**Goal of the exercise**
Print this span of the material below exactly: the line with "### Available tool", the line with "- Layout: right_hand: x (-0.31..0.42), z", and every line between them, but nothing else.
···
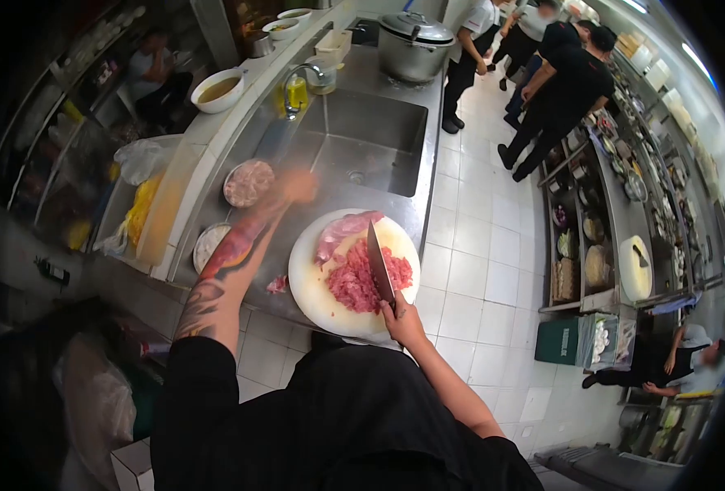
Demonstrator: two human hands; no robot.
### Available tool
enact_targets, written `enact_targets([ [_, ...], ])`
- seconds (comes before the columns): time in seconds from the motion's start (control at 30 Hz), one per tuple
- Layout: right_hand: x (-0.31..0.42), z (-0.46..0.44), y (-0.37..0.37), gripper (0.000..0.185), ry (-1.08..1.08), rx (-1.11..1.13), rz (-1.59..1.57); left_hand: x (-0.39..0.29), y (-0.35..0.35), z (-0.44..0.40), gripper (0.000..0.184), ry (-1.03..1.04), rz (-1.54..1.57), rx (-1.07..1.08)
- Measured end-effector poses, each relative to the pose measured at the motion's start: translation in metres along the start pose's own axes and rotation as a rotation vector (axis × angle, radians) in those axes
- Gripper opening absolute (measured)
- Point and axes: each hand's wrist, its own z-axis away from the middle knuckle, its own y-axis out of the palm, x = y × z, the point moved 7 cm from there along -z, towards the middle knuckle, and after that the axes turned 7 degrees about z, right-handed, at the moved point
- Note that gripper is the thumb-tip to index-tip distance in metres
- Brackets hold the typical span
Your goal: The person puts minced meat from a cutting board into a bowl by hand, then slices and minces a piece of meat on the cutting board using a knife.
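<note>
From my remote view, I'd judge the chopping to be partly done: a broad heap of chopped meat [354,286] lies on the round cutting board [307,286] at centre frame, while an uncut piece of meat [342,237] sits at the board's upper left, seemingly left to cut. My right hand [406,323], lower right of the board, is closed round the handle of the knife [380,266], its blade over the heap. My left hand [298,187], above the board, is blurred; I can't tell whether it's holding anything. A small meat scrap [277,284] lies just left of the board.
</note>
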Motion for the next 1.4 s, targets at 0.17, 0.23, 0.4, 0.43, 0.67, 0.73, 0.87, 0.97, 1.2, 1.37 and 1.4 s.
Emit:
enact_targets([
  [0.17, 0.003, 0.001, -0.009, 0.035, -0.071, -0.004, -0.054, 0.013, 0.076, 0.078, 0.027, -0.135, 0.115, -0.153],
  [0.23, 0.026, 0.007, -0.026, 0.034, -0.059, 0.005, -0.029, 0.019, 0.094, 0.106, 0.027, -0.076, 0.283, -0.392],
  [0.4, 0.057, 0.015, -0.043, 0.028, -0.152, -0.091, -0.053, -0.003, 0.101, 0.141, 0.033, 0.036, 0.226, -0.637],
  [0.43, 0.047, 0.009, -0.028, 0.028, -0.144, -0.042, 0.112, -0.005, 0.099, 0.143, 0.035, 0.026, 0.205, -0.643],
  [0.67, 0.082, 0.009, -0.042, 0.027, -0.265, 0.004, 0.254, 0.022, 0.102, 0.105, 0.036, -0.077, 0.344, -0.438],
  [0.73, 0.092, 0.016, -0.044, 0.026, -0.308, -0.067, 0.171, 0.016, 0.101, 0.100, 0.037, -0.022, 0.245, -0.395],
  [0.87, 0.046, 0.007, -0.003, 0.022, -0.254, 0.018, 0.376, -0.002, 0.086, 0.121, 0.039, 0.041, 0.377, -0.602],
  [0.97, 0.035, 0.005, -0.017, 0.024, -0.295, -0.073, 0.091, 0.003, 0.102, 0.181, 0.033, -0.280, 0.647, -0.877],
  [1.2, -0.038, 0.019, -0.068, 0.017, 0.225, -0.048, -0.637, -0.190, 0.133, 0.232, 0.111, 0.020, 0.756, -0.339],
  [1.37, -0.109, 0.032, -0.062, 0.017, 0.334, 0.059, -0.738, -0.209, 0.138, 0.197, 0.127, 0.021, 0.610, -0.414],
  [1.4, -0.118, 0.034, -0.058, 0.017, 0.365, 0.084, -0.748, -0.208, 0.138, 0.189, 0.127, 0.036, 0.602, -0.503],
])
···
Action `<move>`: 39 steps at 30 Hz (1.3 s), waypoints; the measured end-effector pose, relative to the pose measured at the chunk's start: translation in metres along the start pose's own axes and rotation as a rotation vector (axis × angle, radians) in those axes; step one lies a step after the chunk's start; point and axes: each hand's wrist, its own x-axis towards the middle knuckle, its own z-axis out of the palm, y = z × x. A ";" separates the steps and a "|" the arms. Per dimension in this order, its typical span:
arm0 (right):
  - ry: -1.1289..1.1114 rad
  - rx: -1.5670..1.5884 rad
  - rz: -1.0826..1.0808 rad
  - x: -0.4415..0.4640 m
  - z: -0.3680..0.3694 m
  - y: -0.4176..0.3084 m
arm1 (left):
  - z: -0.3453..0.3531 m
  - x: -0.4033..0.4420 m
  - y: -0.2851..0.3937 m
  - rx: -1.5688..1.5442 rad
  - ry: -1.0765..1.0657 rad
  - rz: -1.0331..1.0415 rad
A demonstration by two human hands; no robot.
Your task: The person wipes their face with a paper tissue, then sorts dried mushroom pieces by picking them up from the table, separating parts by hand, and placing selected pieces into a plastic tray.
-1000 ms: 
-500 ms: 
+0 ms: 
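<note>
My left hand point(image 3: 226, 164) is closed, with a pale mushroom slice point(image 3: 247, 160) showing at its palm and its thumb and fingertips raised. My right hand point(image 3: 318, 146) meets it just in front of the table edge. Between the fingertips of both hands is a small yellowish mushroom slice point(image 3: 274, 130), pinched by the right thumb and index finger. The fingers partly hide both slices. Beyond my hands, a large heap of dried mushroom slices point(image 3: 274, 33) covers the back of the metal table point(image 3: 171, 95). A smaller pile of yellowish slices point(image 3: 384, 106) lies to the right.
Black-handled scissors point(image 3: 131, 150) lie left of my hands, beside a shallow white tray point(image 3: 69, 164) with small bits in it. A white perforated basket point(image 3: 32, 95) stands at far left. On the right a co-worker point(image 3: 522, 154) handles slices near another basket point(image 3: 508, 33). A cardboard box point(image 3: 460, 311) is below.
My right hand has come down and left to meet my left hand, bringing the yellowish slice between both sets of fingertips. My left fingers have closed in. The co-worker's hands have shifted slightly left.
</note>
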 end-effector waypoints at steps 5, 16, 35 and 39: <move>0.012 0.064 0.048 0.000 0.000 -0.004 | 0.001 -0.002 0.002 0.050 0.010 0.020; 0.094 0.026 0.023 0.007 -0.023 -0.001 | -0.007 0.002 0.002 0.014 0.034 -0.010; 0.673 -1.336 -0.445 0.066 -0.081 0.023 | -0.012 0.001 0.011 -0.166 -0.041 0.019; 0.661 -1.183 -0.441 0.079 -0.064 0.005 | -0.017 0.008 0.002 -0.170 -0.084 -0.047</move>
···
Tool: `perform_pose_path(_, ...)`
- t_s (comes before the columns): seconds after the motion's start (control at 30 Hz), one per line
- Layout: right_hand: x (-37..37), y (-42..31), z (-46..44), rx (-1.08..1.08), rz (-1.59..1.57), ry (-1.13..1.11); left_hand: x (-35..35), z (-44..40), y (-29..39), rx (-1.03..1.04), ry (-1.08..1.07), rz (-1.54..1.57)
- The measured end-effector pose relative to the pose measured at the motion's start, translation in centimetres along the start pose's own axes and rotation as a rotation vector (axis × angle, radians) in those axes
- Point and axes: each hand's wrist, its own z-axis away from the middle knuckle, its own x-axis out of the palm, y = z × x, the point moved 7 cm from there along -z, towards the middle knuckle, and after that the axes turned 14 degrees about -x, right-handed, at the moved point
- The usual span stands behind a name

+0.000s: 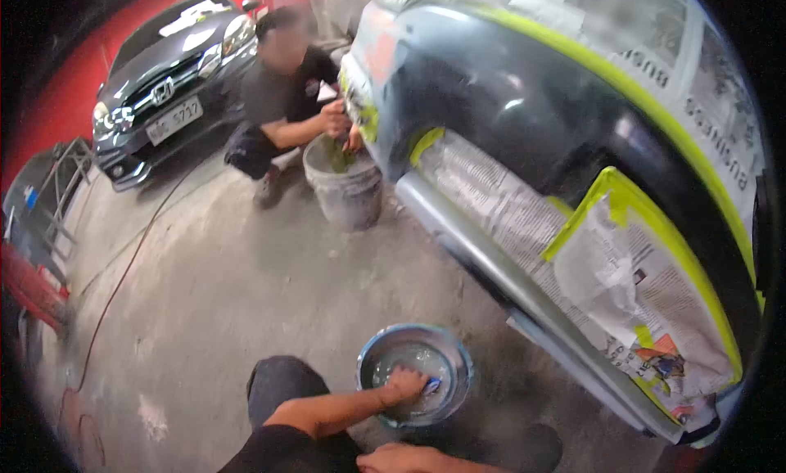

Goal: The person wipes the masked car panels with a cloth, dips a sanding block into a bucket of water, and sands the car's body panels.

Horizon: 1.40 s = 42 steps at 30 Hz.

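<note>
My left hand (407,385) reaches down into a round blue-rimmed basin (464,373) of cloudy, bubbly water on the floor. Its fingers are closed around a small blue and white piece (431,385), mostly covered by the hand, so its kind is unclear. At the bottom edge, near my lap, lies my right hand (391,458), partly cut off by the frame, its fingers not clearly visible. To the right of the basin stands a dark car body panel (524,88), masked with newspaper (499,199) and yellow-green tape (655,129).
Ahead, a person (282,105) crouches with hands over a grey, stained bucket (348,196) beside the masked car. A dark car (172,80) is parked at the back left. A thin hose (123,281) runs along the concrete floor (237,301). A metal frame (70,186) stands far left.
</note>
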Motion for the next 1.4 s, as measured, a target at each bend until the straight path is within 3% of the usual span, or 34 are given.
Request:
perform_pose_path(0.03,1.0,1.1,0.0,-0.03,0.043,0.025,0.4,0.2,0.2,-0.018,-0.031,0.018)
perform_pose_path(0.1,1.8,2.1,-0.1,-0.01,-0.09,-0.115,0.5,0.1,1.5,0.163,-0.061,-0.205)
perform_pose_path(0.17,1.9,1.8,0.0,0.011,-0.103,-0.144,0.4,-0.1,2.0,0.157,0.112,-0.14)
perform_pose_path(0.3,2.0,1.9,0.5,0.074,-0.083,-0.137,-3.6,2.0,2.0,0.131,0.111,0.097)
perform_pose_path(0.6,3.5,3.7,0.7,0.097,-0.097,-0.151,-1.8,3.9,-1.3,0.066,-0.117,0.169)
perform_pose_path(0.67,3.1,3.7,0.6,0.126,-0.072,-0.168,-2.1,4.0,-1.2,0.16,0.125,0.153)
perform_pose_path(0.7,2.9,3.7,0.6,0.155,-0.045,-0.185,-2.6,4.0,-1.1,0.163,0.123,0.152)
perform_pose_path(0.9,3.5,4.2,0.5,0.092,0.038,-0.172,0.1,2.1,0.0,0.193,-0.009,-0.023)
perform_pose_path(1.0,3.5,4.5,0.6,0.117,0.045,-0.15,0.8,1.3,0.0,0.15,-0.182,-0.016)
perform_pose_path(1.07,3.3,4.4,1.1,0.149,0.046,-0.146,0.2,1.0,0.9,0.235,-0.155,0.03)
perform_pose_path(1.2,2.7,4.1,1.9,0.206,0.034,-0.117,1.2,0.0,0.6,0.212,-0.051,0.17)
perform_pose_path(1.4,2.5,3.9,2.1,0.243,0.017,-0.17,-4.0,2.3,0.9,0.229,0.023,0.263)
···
**Task response**
### Available tool
enact_targets, written `enact_targets([ [_, ...], ])`
- seconds (comes before the columns): time in seconds from the motion's start (control at 30 Hz), one per tuple
- Layout: right_hand: x (-0.31..0.42), z (-0.46..0.44), y (-0.37..0.37), gripper (0.000..0.185), ry (-1.08..1.08), rx (-1.11..1.13), rz (-1.59..1.57); left_hand: x (-0.39..0.29), y (-0.35..0.35), z (-0.44..0.40), gripper (0.000..0.184), ry (-1.03..1.04), rz (-1.54..1.57), rx (-1.07..1.08)

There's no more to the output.